**Aim of the task**
Exclude the pictures and repeat all of the data exactly.

**Available data**
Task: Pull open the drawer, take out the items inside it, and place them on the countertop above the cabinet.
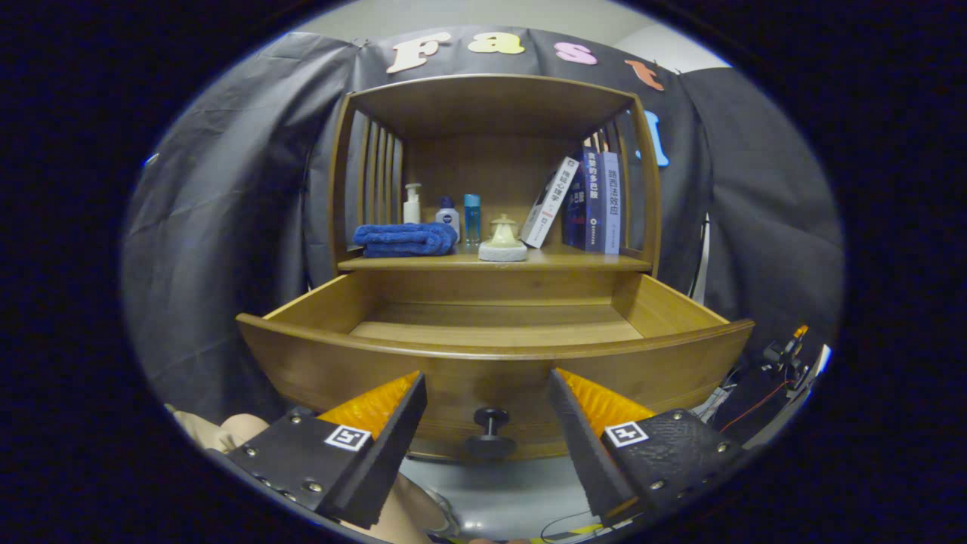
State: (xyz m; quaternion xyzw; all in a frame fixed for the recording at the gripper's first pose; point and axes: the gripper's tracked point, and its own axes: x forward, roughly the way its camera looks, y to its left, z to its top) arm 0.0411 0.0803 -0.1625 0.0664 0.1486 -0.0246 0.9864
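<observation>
- The wooden drawer [495, 332] stands pulled open just beyond the fingers; the part of its floor that shows is bare wood, and its own front board hides the nearer strip of the inside.
- One dark round knob [491, 417] sits on the drawer front, between the two fingers and a little ahead of them, touching neither.
- The gripper [487, 393] has its fingers spread wide and holds nothing.
- Above and beyond the drawer is the counter [574, 261] of the cabinet, roofed by a wooden top with slatted sides.
- On the counter, from left to right: one folded blue towel [405, 239], three small bottles [447, 215] standing behind it, and one pale lidded pot on a round pad [503, 238].
- Further right stand three books [585, 202], the leftmost leaning; their far edges are partly hidden by the side slats.
- Below the left finger part of a person's leg [219, 432] shows.
- Cables and small equipment [782, 355], hard to make out, lie off to the right of the drawer.
</observation>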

**Answer to this exercise**
Task: Pull open the drawer, take out the items inside it, and place them on the countertop above the cabinet.
State: (xyz m; quaternion xyzw; all in a frame fixed for the recording at the gripper's first pose; point and axes: the gripper's tracked point, and its own axes: x forward, roughly the way its camera looks, y to its left, z to its top) arm 0.0411 0.0803 -0.1625 0.0664 0.1486 -0.0246 0.9864
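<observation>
- The wooden drawer [495, 332] stands pulled open just beyond the fingers; the part of its floor that shows is bare wood, and its own front board hides the nearer strip of the inside.
- One dark round knob [491, 417] sits on the drawer front, between the two fingers and a little ahead of them, touching neither.
- The gripper [487, 393] has its fingers spread wide and holds nothing.
- Above and beyond the drawer is the counter [574, 261] of the cabinet, roofed by a wooden top with slatted sides.
- On the counter, from left to right: one folded blue towel [405, 239], three small bottles [447, 215] standing behind it, and one pale lidded pot on a round pad [503, 238].
- Further right stand three books [585, 202], the leftmost leaning; their far edges are partly hidden by the side slats.
- Below the left finger part of a person's leg [219, 432] shows.
- Cables and small equipment [782, 355], hard to make out, lie off to the right of the drawer.
</observation>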

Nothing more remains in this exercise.